In the Communist Manifesto, Marx and Engels wrote that the bourgeoisie “has converted the physician, the lawyer, the priest, the poet, the man of science into its paid wage laborers.” That idea may have indicated the trend of development already in 1848. Today, even if doctors are much better paid than most, their work has been demeaned as they are driven to work 12-hour shifts as cogs in hospital machines dictated to by insurance companies. This is not to speak of nurses, CNAs, cafeteria staff, and all the different types of techs who are run into the ground to maximize productivity in the interests of profit.
The result of the reorganization of health care for profit has been a disaster for the population.
Getting access to care has become increasingly difficult. In the last 20 years, more than 100 hospitals have shut, especially in rural areas and inner cities, either because they couldn’t get insurance to pay enough to cover their costs, or because they were purchased and cannibalized by investment groups, in the same way Sears or Toys R Us were destroyed. Hundreds more have reduced the services they offer. The networks of doctors and hospitals are shrinking every year, and insurance dictates where people can go. Patients must get tests and treatments pre-approved by an insurance company that has every interest in “delaying and denying” care. And that’s not to mention the exorbitant out of pocket costs in copays, deductibles, and premiums, such that medical debt causes about two-thirds of all U.S. bankruptcies.
All of these obstacles mean that huge numbers of people don’t get the health care they need. On top of the uncountable number of deaths that result from cancer or heart disease caught too late, almost 25% of the U.S. population lives with chronic pain. Much of this would be treatable if people could get regular physical therapy, or treatment for conditions like TMJ that affects the jaw—but these are expensive.
Then there are the 1.6 million people parked in nursing homes, three-quarters of them in a for-profit facility. Almost 200,000 residents and staff died during the COVID pandemic. These “homes” are notorious for being so understaffed that patients are left in their own filth for hours.

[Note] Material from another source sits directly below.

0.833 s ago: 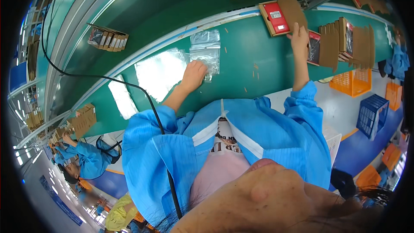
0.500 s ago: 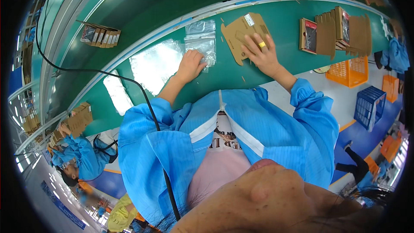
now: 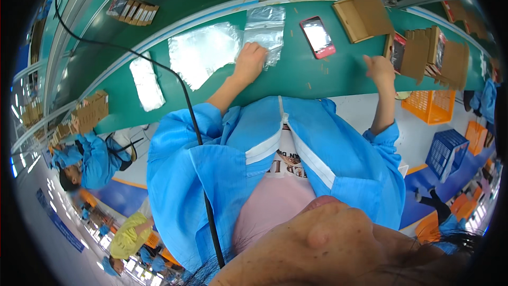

Even those public health measures that played the largest part in reducing disease are under threat by the predations of capital. Water systems have failed in Flint, Michigan and Jackson, Mississippi and are underfunded across the country. And as increasing numbers of people lose faith in a medical system that is not set up to help them, charlatans like Robert Kennedy Jr. are undermining support for vaccines, contributing to new outbreaks of all-but-eradicated diseases like the measles.
In 1939, Leon Trotsky wrote that “Human progress is stuck in a blind alley.” He used the example of agriculture: “despite grandiose productive possibilities, secured by experience and science, agrarian economy does not emerge from a putrescent crisis, while the number of the hungry, the preponderant majority of mankind, continues to increase faster than the population of our planet.” Today, we might use the example of health care in the U.S. Despite grandiose expenditures, amazing medical knowledge, and the dedication of millions of healthcare workers, the length and quality of life are going backwards for the working class majority.
The cause of this contradiction is obvious: enormous sums supposedly devoted to health care for the population are increasingly drained off for profit by finance capital.
The development of healthcare shows that no part of this society, no matter what it was set up to do or how much capacity it has, can be safe from the predations of capital. Every human need is increasingly subordinated to profit. Until the whole system of capitalism is overthrown, these parasitic vampires will keep draining an ever-increasing share of the resources needed to provide for the population’s well-being.